Proving what’s real in a synthetic world
Authored by Jeff Rutherford
Originally published in the February 2026 issue of Magnet Unlocked. Want to be the first to see new content? Sign up for our monthly newsletter, Magnet Unlocked.
I was at a conference a couple of weeks ago, and one thing became impossible to ignore. Five or six presentations, different speakers, different research, all orbiting the same core problem: deepfakes, synthetic media, and altered images.
So, the question remains, how do you know whether an image has been modified?
We’re good at suspicion, bad at certainty
Most of us are reasonably confident when something looks wrong. We’re far less confident when we’re asked to explain, in a defensible way, why something should be trusted.
The usual techniques come up quickly. Lighting inconsistencies. Shadow direction. Pixel artifacts. Perspective issues. When those feel inconclusive, attention shifts to metadata: device model, timestamps, GPS coordinates, application tags. Metadata feels authoritative because it reads like a narrative. And it is not just humans; recent studies have shown that AI fighting AI deepfake detection is no better at spotting manipulated content than a random human guess.
The problem is that every one of those signals can be easily altered. AI can rewrite metadata just as cleanly as it can fabricate an image. At that point, relying on metadata alone starts to feel like trusting a witness who knows exactly what you want to hear.
Stop judging images, start examining files
That’s where my thinking has changed. Instead of asking whether an image looks authentic, I’m far more interested in what the file itself can tell us.
This is the space Magnet Verify operates in. At its core, Verify is about provenance through structure. It doesn’t attempt to assess visual realism. It examines how a file is constructed internally.
Every device, operating system, and piece of software assembles media in slightly different ways. Those differences don’t live in the pixels. They live in the structure of the file.
Structure tells a story metadata can’t
If I take a photo with my iPhone, that file has a structure consistent with that device family and operating system. If I then open that same image in Adobe and re‑save it, the structure changes.
This happens even if:
- no pixels are modified
- the image looks identical
- the metadata still claims “iPhone”
The file has been reprocessed, and that process leaves indicators. From a forensic standpoint, the file is no longer in its original state.
This is often the most counterintuitive realization for people. Obvious manipulation is not required for forensic change to occur. Simply opening and re‑saving a file is enough to alter its structure.
Why this isn’t a “deepfake detector”
This is also why I push back on describing Verify as a deepfake detector. That framing is too narrow and, frankly, misleading.
In many cases, the critical question isn’t whether something was generated by AI. It’s whether the file originated from a camera at all. AI generated and heavily processed images frequently show toolchain indicators like FFMPEG as the last thing that touched them. That doesn’t answer questions of intent or context, but it clearly establishes that the file is not a camera original.
That distinction alone can be decisive.
Provenance cuts both ways
Structural analysis isn’t just about disproving authenticity. It can also support it.

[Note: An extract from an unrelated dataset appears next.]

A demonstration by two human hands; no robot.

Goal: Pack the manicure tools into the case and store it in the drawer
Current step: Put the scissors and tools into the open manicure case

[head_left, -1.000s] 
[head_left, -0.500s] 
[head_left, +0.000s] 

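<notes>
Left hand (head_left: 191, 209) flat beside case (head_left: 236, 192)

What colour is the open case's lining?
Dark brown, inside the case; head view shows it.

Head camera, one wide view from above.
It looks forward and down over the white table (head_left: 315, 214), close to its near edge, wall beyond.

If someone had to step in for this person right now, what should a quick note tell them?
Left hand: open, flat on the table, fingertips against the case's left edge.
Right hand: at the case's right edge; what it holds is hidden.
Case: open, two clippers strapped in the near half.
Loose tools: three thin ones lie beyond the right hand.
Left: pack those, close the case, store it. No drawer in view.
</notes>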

Sometimes the structure is consistent with a camera original from a specific device family or operating system. Other times it points to software involvement or reprocessing. In some cases, it helps identify additional leads rather than closing questions.

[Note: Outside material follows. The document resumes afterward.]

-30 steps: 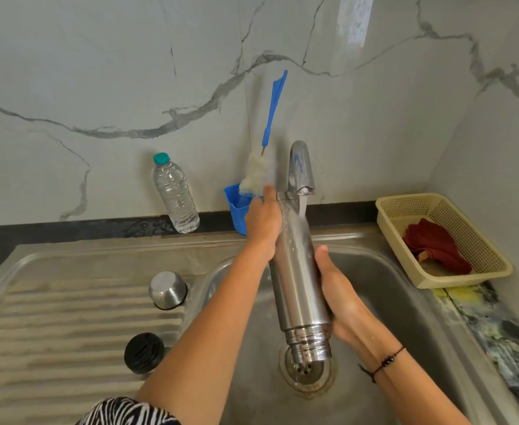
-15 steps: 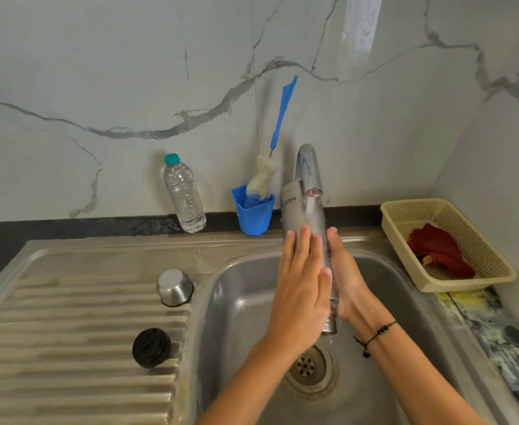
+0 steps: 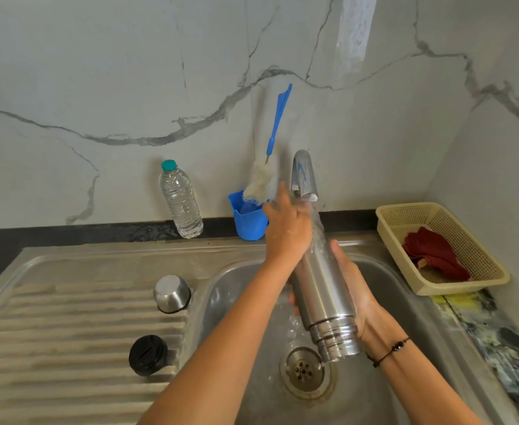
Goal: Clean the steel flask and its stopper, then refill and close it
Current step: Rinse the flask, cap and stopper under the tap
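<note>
The steel flask (image 3: 322, 289) hangs upside down over the sink basin (image 3: 374, 391), its threaded mouth pointing at the drain (image 3: 305, 369). Water runs from the tap (image 3: 304, 176) over its base. My left hand (image 3: 288, 228) wraps the upper end of the flask near the tap. From behind, my right hand (image 3: 353, 286) grips the flask's body. The black stopper (image 3: 148, 354) and the steel cup lid (image 3: 171, 293) lie on the ribbed drainboard (image 3: 52, 332) to the left.
A blue cup (image 3: 249, 220) with a long blue-handled bottle brush (image 3: 275, 142) stands behind the tap. A plastic water bottle (image 3: 181, 200) stands against the wall. A cream basket (image 3: 478, 256) holding a red cloth (image 3: 433, 253) sits at the right.
My left hand slid from the flask's middle up to its top end by the tap. The flask's mouth end now shows again above the drain, tilted slightly right.
</note>
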A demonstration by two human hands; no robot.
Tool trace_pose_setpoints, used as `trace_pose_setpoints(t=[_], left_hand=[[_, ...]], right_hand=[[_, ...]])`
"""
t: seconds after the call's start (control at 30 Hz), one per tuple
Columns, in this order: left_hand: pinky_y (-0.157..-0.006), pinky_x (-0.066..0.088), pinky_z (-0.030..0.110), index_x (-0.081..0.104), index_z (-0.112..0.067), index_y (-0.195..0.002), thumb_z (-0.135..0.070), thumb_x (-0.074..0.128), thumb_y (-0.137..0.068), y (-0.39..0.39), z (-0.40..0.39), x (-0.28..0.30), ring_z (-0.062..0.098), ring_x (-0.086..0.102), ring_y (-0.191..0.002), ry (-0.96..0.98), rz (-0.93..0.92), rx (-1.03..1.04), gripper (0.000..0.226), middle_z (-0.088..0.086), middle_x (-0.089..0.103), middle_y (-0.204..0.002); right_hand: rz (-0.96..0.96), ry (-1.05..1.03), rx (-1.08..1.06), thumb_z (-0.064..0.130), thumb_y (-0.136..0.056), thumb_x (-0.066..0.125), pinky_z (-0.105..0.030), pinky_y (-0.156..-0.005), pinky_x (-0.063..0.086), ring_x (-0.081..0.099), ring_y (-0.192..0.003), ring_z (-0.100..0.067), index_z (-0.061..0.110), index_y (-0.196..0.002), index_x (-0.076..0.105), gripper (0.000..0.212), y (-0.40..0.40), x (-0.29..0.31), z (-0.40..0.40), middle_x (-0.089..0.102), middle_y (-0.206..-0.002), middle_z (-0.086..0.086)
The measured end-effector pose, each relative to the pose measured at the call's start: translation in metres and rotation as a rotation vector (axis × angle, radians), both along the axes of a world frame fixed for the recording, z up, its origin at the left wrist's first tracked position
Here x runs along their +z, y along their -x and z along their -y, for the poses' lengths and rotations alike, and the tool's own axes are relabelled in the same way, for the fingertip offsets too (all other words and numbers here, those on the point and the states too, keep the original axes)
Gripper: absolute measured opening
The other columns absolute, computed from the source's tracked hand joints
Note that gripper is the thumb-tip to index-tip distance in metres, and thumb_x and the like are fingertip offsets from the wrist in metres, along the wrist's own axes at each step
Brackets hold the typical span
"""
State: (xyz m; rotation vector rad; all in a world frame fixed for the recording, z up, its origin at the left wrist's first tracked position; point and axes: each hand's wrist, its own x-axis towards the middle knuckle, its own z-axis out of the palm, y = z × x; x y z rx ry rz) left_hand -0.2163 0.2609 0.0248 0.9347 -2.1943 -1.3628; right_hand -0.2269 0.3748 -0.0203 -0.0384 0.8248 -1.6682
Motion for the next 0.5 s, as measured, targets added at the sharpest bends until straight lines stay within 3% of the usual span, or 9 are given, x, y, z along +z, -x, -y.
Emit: trace_pose_setpoints(t=[0.1,0.2,0.27,0.33,0.4,0.47,0.5], left_hand=[[-0.094,0.046,0.046,0.043,-0.012,-0.130,-0.037,0.035,-0.100,0.009,0.011,-0.003,0.028,0.054,-0.107,-0.072,-0.004,0.079,0.040,0.012,0.049,-0.128],[-0.086,0.045,0.038,0.046,-0.008,-0.123,-0.036,0.034,-0.101,0.010,0.013,-0.006,0.028,0.054,-0.103,-0.042,0.023,0.082,0.038,0.015,0.049,-0.125],[-0.079,0.038,0.033,0.045,-0.007,-0.123,-0.033,0.034,-0.101,0.009,0.015,-0.009,0.025,0.051,-0.097,0.002,0.014,0.104,0.036,0.015,0.045,-0.128],[-0.079,0.033,0.030,0.042,-0.009,-0.130,-0.032,0.033,-0.102,0.004,0.016,-0.012,0.022,0.046,-0.095,0.024,0.019,0.112,0.037,0.014,0.040,-0.132],[-0.089,0.034,0.033,0.032,-0.013,-0.142,-0.031,0.031,-0.103,0.001,0.012,-0.019,0.028,0.045,-0.115,0.076,0.054,0.070,0.043,0.016,0.032,-0.143],[-0.113,0.020,0.035,0.015,-0.011,-0.151,-0.027,0.030,-0.103,-0.006,0.003,-0.028,0.029,0.016,-0.144,0.200,0.084,-0.017,0.053,0.016,0.012,-0.157],[-0.119,0.007,0.034,0.005,-0.010,-0.152,-0.027,0.027,-0.104,-0.013,-0.003,-0.034,0.025,-0.001,-0.148,0.248,0.089,-0.078,0.056,0.013,-0.001,-0.160]], right_hand=[[0.059,0.042,0.019,0.064,-0.074,0.052,-0.041,-0.058,0.056,0.065,-0.066,-0.037,-0.002,-0.107,0.066,0.075,-0.002,-0.009,-0.002,0.063,-0.091,-0.026],[0.031,-0.045,0.011,0.069,-0.079,0.046,-0.041,-0.057,0.057,0.066,-0.069,-0.038,-0.001,-0.112,0.062,0.078,-0.005,-0.006,0.000,0.063,-0.096,-0.027],[-0.179,-0.194,-0.024,0.065,-0.083,0.042,-0.040,-0.062,0.057,0.067,-0.076,-0.037,0.004,-0.114,0.059,0.070,-0.004,-0.001,0.001,0.067,-0.098,-0.025],[-0.393,-0.295,-0.074,0.057,-0.088,0.041,-0.035,-0.063,0.057,0.068,-0.073,-0.028,0.008,-0.111,0.058,0.057,-0.008,0.004,0.004,0.071,-0.086,-0.016],[-0.427,-0.325,-0.097,0.053,-0.092,0.040,-0.032,-0.058,0.056,0.065,-0.064,-0.024,0.008,-0.106,0.057,0.050,-0.012,0.002,0.008,0.068,-0.074,-0.013],[-0.362,-0.328,-0.125,0.051,-0.093,0.039,-0.033,-0.059,0.055,0.064,-0.062,-0.025,0.007,-0.103,0.058,0.049,-0.012,0.001,0.012,0.068,-0.072,-0.014],[-0.325,-0.314,-0.149,0.050,-0.094,0.039,-0.033,-0.059,0.055,0.065,-0.062,-0.025,0.006,-0.102,0.059,0.049,-0.010,0.001,0.013,0.068,-0.072,-0.014]])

The value is not in forcing a binary answer, but in narrowing uncertainty.
What this changes in court and beyond
In court, this matters immediately. Consider a body worn camera video where the allegation is that footage was altered. Being able to show that the last process applied to the file was the official extraction workflow, and nothing else, fundamentally changes the discussion. You move from competing testimony to demonstrable file history.
The same logic applies in the private sector. Expense receipts. Accident photos. Insurance claims. Increasingly, decisions are made based on submitted images with no physical verification. Provenance analysis introduces a layer of scrutiny that many of these workflows simply never had.
We are heading somewhere...
The realistic objective is to get better at explaining provenance. To say, clearly and conservatively, how a piece of media came into existence and what touched it along the way.
Tools like Magnet Verify belong in that future. Not as arbiters of truth, but as instruments of consistency. They help examiners ground conclusions in repeatable analysis and explain those conclusions without overreaching.
I think we’re moving toward a world where this kind of analysis becomes expected. Whether in court, corporate investigations, or even on public platforms, the ability to distinguish a camera original from a reprocessed file will carry real weight. We’re not losing the ability to tell truth from fiction. We’re being forced to be more precise about how we establish truth. For those of us in digital forensics, that’s not a crisis. It’s simply the work, evolving to meet the moment.